In this step, we will download airports master data from the website described in Inputs using Smart Data Lake Builder. Because this step is very similar to the previous one, we will make some "mistake" on purpose to demonstrate how to deal with config errors.

Just like in the previous step, we need one action and two DataObjects. Except for the object and action names, the config to add here is almost identical to the previous step.

You are welcome to try to implement it yourself before continuing. Just as in the previous step, you can use "download" as feed name.

Solution

You should now have a file similar to this one. The only notable difference is that you had to use the type CsvFileDataObject for the airports.csv file, since this is what the second webservice answers with. Note that you would not get an error at this point if you had chosen another file format. Since we use FileTransferAction in both cases, the files are copied without the content being interpreted yet.

You can start the same docker run command as before and you should see that both directories stg-airports and stg-departures have new files now. Notice that since both actions have the same feed, the option --feed-sel download executes both of them.

Mess Up the Solution

Now let's see what happens when things don't go as planned. For that, replace your config file with the contents of this file. When you start the docker run command again, you will see two errors:

  1. The name of the DataObject "NOPEext-departures" does not match with the inputId of the action download-departures. This is a very common error and the stacktrace should help you to quickly find and correct it
    Exception in thread "main" io.smartdatalake.config.ConfigurationException: (Action~download-departures) [] key not found: DataObject~ext-departures

As noted before, SDL will often use Action-IDs and DataObject-IDs to communicate where to look in your configuration files.

  1. An unknown DataObject type was used. In this example, stg-airports was assigned the type UnicornFileDataObject, which does not exist.
    Exception in thread "main" io.smartdatalake.config.ConfigurationException: (DataObject~stg-airports) ClassNotFoundException: io.smartdatalake.workflow.dataobject.UnicornFileDataObject

Internally, the types you choose are represented by Scala Classes. These classes define all characteristics of a DataObject and all it's parameters, i.e. the url we defined in our WebserviceFileDataObject. This also explains why you get a ClassNotFoundException in this case.

Try fixing it

Try to fix one of the errors and keep the other one to see what happens: Nothing. Why is that?

SDL validates your configuration file(s) before executing it's contents. If the configuration does not make sense, it will abort before executing anything to minimize the chance that you'll end up in an inconsistent state.

tip

During validation, the whole configuration is checked, not just the parts you are trying to execute. If you have large configuration files, it can sometimes be confusing to see an error and realize that it's not on the part you are currently working on but in a different section.

SDL is built to detect configuration errors as early as possible (early-validation). It does this by going through several phases.

  1. Validate configuration
    validate superfluous attributes, missing mandatory attributes, attribute content and consistency when referencing other configuration objects.
  2. Prepare phase
    validate preconditions, e.g. connections and existence of tables and directories.
  3. Init phase
    executes the whole feed without any data to spot incompatibilities between the Data Objects that cannot be spotted by just looking at the config file. For example a column which doesn't exist but is referenced in a later Action will cause the init phase to fail.
  4. Exec phase
    only if all previous phases have been passed successfully, execution is started.

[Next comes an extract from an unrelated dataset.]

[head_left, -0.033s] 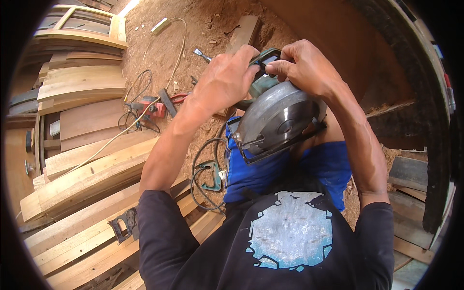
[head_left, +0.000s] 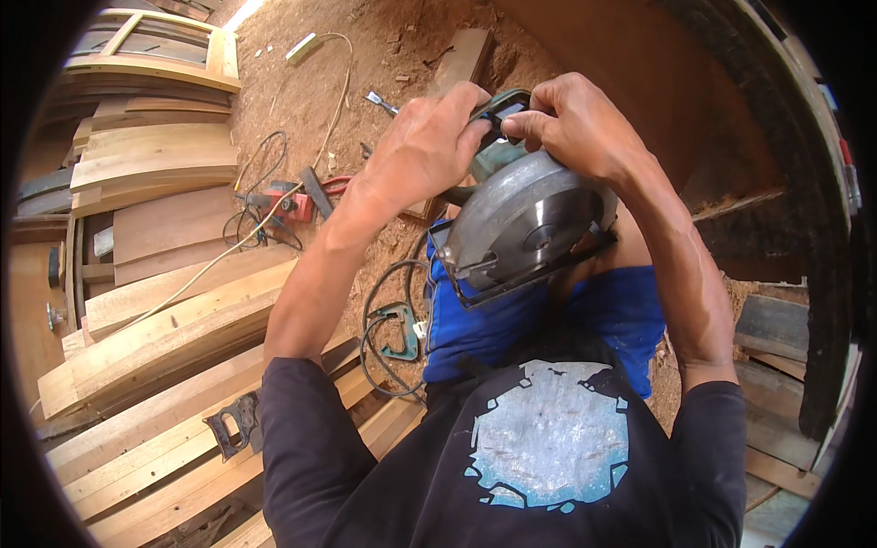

When running SDL, you can clearly find "prepare", "init" and "exec" steps for every Action in the logs.

See this page for a detailed description on the execution phases of SDL.

Now is a good time to fix both errors in your configuration file and execute the action again.

Early-validation is a core feature of SDL and will become more and more valuable with the increasing complexity of your data pipelines. Speaking of increasing complexity: In the next step, we will begin transforming our data.